#### [WHAT TO PRODUCE]
Each line of the material below should be retyped precisely as it appears.

#### [AVAILABLE DATA]
===

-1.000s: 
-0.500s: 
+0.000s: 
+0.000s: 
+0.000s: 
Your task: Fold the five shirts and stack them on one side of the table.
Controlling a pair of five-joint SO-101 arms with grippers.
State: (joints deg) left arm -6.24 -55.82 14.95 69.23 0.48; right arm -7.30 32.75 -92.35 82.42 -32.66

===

#### [COMPLETED EXERCISE]
-1.000s: 
-0.500s: 
+0.000s: 
+0.000s: 
+0.000s: 
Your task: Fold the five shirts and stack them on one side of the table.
Controlling a pair of five-joint SO-101 arms with grippers.
State: (joints deg) left arm -6.24 -55.82 14.95 69.23 0.48; right arm -7.30 32.75 -92.35 82.42 -32.66

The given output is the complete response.